**DIRECTIONS**
Copy exactly the lines of the data below that run from the line holding "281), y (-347" through the line holding "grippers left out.", both ends included.

------------------------------------------------

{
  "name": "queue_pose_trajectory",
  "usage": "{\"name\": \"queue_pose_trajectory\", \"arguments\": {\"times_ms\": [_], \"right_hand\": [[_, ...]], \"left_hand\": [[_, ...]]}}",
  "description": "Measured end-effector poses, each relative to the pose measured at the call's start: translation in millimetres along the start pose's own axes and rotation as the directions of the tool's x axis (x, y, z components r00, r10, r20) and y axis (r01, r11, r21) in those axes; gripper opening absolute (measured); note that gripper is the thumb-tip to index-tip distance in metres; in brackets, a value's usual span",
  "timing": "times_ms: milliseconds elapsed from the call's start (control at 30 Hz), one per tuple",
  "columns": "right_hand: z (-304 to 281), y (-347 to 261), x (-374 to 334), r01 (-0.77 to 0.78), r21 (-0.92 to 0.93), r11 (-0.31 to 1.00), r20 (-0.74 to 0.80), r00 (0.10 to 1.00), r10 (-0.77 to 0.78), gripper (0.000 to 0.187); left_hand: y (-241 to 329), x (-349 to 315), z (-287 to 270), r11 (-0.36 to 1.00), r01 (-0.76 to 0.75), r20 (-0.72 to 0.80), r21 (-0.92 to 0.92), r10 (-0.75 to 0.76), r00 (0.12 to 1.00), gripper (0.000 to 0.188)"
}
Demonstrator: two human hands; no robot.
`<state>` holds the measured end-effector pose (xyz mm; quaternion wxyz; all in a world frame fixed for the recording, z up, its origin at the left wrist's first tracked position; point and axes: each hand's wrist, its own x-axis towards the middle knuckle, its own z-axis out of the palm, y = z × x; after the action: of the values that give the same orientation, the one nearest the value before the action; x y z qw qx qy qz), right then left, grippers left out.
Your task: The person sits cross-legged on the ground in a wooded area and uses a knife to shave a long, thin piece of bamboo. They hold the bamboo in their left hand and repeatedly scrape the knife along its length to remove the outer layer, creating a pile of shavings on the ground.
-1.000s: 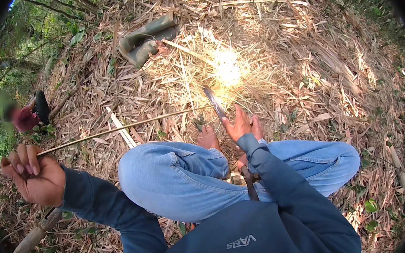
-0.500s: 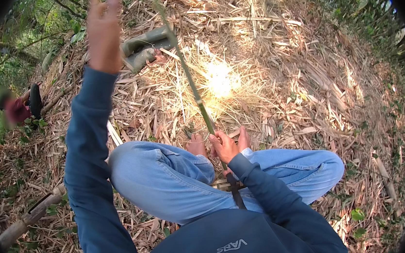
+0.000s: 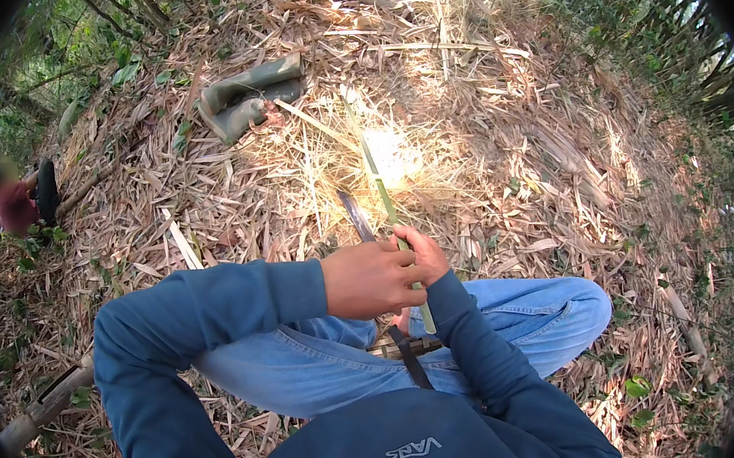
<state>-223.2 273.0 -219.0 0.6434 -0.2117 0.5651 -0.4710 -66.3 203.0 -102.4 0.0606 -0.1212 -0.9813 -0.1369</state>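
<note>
A long, thin green bamboo strip [image 3: 384, 196] runs from the straw toward my lap. My right hand [image 3: 423, 253] is closed round it, thumb along its upper side. Crossing over from the left, my left hand [image 3: 365, 279] has its fingers bent and closed on the same strip, touching the right hand. A dark knife blade [image 3: 355, 216] points away from me beside the strip, passing beneath my left hand. Its dark handle [image 3: 410, 359] lies toward my lap; the part between is covered by my hands, so I cannot tell which fingers touch it.
I sit cross-legged in blue jeans [image 3: 529, 310], bare feet tucked in. Pale shavings [image 3: 318, 176] and dry leaves cover the ground. Green rubber boots [image 3: 252, 94] lie ahead. A bamboo pole [image 3: 44, 410] is at my left; another person [image 3: 15, 201] sits at far left.
My left hand has come down from its raised, stretched-out place to the right hand and closed on the strip. The strip's far end now lies nearer, and the knife blade shows more.
</note>
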Motion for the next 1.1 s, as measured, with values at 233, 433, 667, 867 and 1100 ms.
{"name": "queue_pose_trajectory", "arguments": {"times_ms": [233,433,667,867,1100], "right_hand": [[29.1,14.8,7.4,0.501,-0.382,0.777,0.005,0.841,-0.54,0.034],[-11.0,53.4,49.5,0.15,-0.223,0.963,-0.111,0.978,-0.178,0.037],[-16.7,138.6,71.0,-0.082,-0.973,0.215,-0.104,0.99,-0.092,0.059],[-9.8,116.7,62.7,-0.088,-0.952,0.295,-0.094,0.996,-0.005,0.061],[9.6,43.5,10.6,-0.248,-0.299,0.921,-0.093,0.969,0.231,0.033]], "left_hand": [[-5.2,5.7,-20.6,0.981,-0.059,-0.136,0.187,0.085,0.987,0.019],[-38.3,-10.4,-88.7,0.933,0.309,-0.683,-0.186,-0.349,0.641,0.02],[-17.3,-47.9,-143.9,0.926,0.24,-0.917,-0.293,-0.343,0.205,0.015],[-23.7,-59.1,-134.7,0.83,0.254,-0.847,-0.496,-0.527,0.067,0.018],[-55.8,-84.0,-128.5,0.776,0.293,-0.82,-0.559,-0.57,-0.055,0.02]]}}
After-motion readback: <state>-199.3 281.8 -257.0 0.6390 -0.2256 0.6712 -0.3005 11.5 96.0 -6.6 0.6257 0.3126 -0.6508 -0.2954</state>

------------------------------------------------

**PROBLEM SOLUTION**
  "columns": "right_hand: z (-304 to 281), y (-347 to 261), x (-374 to 334), r01 (-0.77 to 0.78), r21 (-0.92 to 0.93), r11 (-0.31 to 1.00), r20 (-0.74 to 0.80), r00 (0.10 to 1.00), r10 (-0.77 to 0.78), gripper (0.000 to 0.187); left_hand: y (-241 to 329), x (-349 to 315), z (-287 to 270), r11 (-0.36 to 1.00), r01 (-0.76 to 0.75), r20 (-0.72 to 0.80), r21 (-0.92 to 0.92), r10 (-0.75 to 0.76), r00 (0.12 to 1.00), gripper (0.000 to 0.188)"
}
Demonstrator: two human hands; no robot.
`<state>` holds the measured end-effector pose (xyz mm; quaternion wxyz; all in a world frame fixed for the recording, z up, its origin at the left wrist's first tracked position; point and axes: each hand's wrist, its own x-axis towards the middle knuckle, its own z-axis out of the palm, y = z × x; after the action: of the values that give the same orientation, the one nearest the value before the action; x y z qw qx qy qz), right then left, grippers left out.

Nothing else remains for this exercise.